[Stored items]

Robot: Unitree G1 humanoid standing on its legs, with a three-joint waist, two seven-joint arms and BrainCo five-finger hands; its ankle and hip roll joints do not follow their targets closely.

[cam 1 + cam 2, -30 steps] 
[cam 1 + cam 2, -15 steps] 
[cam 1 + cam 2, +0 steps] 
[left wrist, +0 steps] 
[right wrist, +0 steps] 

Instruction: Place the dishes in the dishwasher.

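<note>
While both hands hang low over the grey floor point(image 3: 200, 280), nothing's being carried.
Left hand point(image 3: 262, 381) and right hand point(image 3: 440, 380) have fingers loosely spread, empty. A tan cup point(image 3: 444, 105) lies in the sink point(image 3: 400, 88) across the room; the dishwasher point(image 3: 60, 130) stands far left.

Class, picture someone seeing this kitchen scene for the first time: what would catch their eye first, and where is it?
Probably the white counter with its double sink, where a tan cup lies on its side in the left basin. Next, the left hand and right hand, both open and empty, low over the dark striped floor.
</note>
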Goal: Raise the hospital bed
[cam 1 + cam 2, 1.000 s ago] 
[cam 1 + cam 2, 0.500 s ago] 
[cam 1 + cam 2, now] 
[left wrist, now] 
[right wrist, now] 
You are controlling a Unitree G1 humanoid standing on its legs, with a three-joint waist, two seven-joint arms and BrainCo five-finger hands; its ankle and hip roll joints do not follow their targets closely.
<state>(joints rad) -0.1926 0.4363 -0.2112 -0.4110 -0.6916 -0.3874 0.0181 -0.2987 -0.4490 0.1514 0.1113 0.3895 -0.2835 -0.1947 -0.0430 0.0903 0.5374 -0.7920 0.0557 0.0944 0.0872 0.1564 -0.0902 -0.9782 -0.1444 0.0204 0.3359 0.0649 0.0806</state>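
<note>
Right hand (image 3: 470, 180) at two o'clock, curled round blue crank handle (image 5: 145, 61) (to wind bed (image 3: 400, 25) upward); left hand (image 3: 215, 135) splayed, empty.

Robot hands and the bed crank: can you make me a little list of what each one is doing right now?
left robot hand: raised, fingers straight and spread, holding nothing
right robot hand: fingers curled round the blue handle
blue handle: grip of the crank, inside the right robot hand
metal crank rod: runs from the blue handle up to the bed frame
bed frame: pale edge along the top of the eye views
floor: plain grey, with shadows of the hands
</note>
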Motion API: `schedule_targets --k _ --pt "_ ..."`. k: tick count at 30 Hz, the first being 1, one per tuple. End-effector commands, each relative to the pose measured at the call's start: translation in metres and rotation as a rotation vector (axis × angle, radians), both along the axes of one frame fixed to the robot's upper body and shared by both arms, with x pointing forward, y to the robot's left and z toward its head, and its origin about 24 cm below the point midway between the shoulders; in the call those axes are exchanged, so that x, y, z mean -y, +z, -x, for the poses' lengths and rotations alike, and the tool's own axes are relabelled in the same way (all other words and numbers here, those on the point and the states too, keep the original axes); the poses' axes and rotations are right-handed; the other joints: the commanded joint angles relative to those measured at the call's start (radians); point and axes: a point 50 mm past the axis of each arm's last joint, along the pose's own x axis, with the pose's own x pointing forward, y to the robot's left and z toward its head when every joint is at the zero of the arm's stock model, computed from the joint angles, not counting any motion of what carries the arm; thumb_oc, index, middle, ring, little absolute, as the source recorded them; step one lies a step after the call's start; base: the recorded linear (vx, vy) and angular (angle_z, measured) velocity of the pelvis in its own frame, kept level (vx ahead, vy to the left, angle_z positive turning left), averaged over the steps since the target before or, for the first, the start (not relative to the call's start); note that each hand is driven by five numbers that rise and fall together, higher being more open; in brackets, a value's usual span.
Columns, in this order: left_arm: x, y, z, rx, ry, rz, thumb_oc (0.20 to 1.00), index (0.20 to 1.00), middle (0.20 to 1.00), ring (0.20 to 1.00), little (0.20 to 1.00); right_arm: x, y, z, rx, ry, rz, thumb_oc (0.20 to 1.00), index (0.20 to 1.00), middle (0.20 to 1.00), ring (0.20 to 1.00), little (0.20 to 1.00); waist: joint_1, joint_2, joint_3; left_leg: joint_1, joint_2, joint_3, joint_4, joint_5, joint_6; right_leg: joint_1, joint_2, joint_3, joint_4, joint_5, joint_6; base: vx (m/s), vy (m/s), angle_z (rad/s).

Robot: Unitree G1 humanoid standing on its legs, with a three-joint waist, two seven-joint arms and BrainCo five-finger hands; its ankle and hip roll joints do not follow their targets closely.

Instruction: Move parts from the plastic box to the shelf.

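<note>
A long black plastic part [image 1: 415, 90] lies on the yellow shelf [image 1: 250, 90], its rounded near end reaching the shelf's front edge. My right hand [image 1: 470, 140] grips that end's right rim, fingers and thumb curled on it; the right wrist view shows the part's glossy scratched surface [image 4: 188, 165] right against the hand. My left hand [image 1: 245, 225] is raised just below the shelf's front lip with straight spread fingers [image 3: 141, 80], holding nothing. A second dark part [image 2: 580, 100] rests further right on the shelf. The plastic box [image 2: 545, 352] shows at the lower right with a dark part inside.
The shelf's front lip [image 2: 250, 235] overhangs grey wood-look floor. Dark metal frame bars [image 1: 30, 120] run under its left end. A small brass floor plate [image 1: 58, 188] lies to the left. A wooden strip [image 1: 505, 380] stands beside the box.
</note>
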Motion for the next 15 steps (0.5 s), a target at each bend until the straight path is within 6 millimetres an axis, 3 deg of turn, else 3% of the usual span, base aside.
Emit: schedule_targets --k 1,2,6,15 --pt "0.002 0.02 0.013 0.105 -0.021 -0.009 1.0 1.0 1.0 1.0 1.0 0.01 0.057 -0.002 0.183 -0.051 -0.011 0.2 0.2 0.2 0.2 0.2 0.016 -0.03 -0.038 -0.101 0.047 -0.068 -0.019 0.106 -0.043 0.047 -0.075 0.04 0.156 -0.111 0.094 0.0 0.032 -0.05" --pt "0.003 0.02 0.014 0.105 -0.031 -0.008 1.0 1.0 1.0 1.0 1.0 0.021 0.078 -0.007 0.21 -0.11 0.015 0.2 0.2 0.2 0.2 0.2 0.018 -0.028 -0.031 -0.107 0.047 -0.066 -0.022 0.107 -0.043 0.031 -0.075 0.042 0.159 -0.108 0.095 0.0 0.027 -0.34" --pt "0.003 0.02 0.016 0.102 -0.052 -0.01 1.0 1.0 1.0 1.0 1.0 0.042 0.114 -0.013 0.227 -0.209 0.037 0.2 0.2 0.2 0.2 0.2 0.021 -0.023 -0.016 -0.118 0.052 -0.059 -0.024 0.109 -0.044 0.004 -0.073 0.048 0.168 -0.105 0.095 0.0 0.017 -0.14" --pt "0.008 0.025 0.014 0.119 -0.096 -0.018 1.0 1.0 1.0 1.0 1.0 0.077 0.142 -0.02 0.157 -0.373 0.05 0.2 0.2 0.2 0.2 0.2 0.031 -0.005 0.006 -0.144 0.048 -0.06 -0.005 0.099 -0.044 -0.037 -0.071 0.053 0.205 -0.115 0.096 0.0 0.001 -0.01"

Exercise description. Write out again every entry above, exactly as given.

Written solution.
Robot: Unitree G1 humanoid standing on its legs, with a three-joint waist, two seven-joint arms and BrainCo five-finger hands; its ankle and hip roll joints do not follow their targets closely.

[cam 1 + cam 2, -30 steps] 
[cam 1 + cam 2, -15 steps] 
[cam 1 + cam 2, +0 steps] 
[left wrist, +0 steps] 
[right wrist, +0 steps] 

Instruction: Place the dishes in the dishwasher.

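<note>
While both hands hang low over the grey floor point(image 3: 200, 280), nothing's being carried.
Left hand point(image 3: 262, 381) and right hand point(image 3: 440, 380) have fingers loosely spread, empty. A tan cup point(image 3: 444, 105) lies in the sink point(image 3: 400, 88) across the room; the dishwasher point(image 3: 60, 130) stands far left.

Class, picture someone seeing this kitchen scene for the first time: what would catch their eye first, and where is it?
Probably the white counter with its double sink, where a tan cup lies on its side in the left basin. Next, the left hand and right hand, both open and empty, low over the dark striped floor.
</note>
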Goal: Raise the hospital bed
[cam 1 + cam 2, 1.000 s ago] 
[cam 1 + cam 2, 0.500 s ago] 
[cam 1 + cam 2, now] 
[left wrist, now] 
[right wrist, now] 
You are controlling a Unitree G1 humanoid standing on its legs, with a three-joint waist, two seven-joint arms and BrainCo five-finger hands; its ankle and hip roll joints do not follow their targets closely.
<state>(joints rad) -0.1926 0.4363 -0.2112 -0.4110 -0.6916 -0.3874 0.0181 -0.2987 -0.4490 0.1514 0.1113 0.3895 -0.2835 -0.1947 -0.0430 0.0903 0.5374 -0.7920 0.0557 0.0944 0.0872 0.1564 -0.0902 -0.9782 -0.1444 0.0204 0.3359 0.0649 0.0806</state>
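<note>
Right hand (image 3: 470, 180) at two o'clock, curled round blue crank handle (image 5: 145, 61) (to wind bed (image 3: 400, 25) upward); left hand (image 3: 215, 135) splayed, empty.

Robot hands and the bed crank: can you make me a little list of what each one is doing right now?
left robot hand: raised, fingers straight and spread, holding nothing
right robot hand: fingers curled round the blue handle
blue handle: grip of the crank, inside the right robot hand
metal crank rod: runs from the blue handle up to the bed frame
bed frame: pale edge along the top of the eye views
floor: plain grey, with shadows of the hands
</note>
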Motion API: `schedule_targets --k _ --pt "_ ..."`. k: tick count at 30 Hz, the first being 1, one per tuple. End-effector commands, each relative to the pose measured at the call's start: translation in metres and rotation as a rotation vector (axis × angle, radians), both along the axes of one frame fixed to the robot's upper body and shared by both arms, with x pointing forward, y to the robot's left and z toward its head, and its origin about 24 cm below the point midway between the shoulders; in the call those axes are exchanged, so that x, y, z mean -y, +z, -x, for the poses' lengths and rotations alike, and the tool's own axes are relabelled in the same way (all other words and numbers here, those on the point and the states too, keep the original axes); the poses' axes and rotations are right-handed; the other joints: the commanded joint angles relative to those measured at the call's start (radians); point and axes: a point 50 mm past the axis of each arm's last joint, along the pose's own x axis, with the pose's own x pointing forward, y to the robot's left and z toward its head when every joint is at the zero of the arm's stock model, computed from the joint angles, not counting any motion of what carries the arm; thumb_oc, index, middle, ring, little absolute, as the source recorded them; step one lies a step after the call's start; base: the recorded linear (vx, vy) and angular (angle_z, measured) velocity of the pelvis in its own frame, kept level (vx ahead, vy to the left, angle_z positive turning left), averaged over the steps since the target before or, for the first, the start (not relative to the call's start); note that each hand is driven by five numbers that rise and fall together, higher being more open; in brackets, a value's usual span.
Columns, in this order: left_arm: x, y, z, rx, ry, rz, thumb_oc (0.20 to 1.00), index (0.20 to 1.00), middle (0.20 to 1.00), ring (0.20 to 1.00), little (0.20 to 1.00); right_arm: x, y, z, rx, ry, rz, thumb_oc (0.20 to 1.00), index (0.20 to 1.00), middle (0.20 to 1.00), ring (0.20 to 1.00), little (0.20 to 1.00); waist: joint_1, joint_2, joint_3; left_leg: joint_1, joint_2, joint_3, joint_4, joint_5, joint_6; right_leg: joint_1, joint_2, joint_3, joint_4, joint_5, joint_6; base: vx (m/s), vy (m/s), angle_z (rad/s).

Robot: Unitree G1 humanoid standing on its legs, with a three-joint waist, two seven-joint arms and BrainCo five-finger hands; its ankle and hip roll joints do not follow their targets closely.

Instruction: Move parts from the plastic box to the shelf.

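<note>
A long black plastic part [image 1: 415, 90] lies on the yellow shelf [image 1: 250, 90], its rounded near end reaching the shelf's front edge. My right hand [image 1: 470, 140] grips that end's right rim, fingers and thumb curled on it; the right wrist view shows the part's glossy scratched surface [image 4: 188, 165] right against the hand. My left hand [image 1: 245, 225] is raised just below the shelf's front lip with straight spread fingers [image 3: 141, 80], holding nothing. A second dark part [image 2: 580, 100] rests further right on the shelf. The plastic box [image 2: 545, 352] shows at the lower right with a dark part inside.
The shelf's front lip [image 2: 250, 235] overhangs grey wood-look floor. Dark metal frame bars [image 1: 30, 120] run under its left end. A small brass floor plate [image 1: 58, 188] lies to the left. A wooden strip [image 1: 505, 380] stands beside the box.
</note>
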Motion for the next 15 steps (0.5 s), a target at each bend until the straight path is within 6 millimetres an axis, 3 deg of turn, else 3% of the usual span, base aside.
Emit: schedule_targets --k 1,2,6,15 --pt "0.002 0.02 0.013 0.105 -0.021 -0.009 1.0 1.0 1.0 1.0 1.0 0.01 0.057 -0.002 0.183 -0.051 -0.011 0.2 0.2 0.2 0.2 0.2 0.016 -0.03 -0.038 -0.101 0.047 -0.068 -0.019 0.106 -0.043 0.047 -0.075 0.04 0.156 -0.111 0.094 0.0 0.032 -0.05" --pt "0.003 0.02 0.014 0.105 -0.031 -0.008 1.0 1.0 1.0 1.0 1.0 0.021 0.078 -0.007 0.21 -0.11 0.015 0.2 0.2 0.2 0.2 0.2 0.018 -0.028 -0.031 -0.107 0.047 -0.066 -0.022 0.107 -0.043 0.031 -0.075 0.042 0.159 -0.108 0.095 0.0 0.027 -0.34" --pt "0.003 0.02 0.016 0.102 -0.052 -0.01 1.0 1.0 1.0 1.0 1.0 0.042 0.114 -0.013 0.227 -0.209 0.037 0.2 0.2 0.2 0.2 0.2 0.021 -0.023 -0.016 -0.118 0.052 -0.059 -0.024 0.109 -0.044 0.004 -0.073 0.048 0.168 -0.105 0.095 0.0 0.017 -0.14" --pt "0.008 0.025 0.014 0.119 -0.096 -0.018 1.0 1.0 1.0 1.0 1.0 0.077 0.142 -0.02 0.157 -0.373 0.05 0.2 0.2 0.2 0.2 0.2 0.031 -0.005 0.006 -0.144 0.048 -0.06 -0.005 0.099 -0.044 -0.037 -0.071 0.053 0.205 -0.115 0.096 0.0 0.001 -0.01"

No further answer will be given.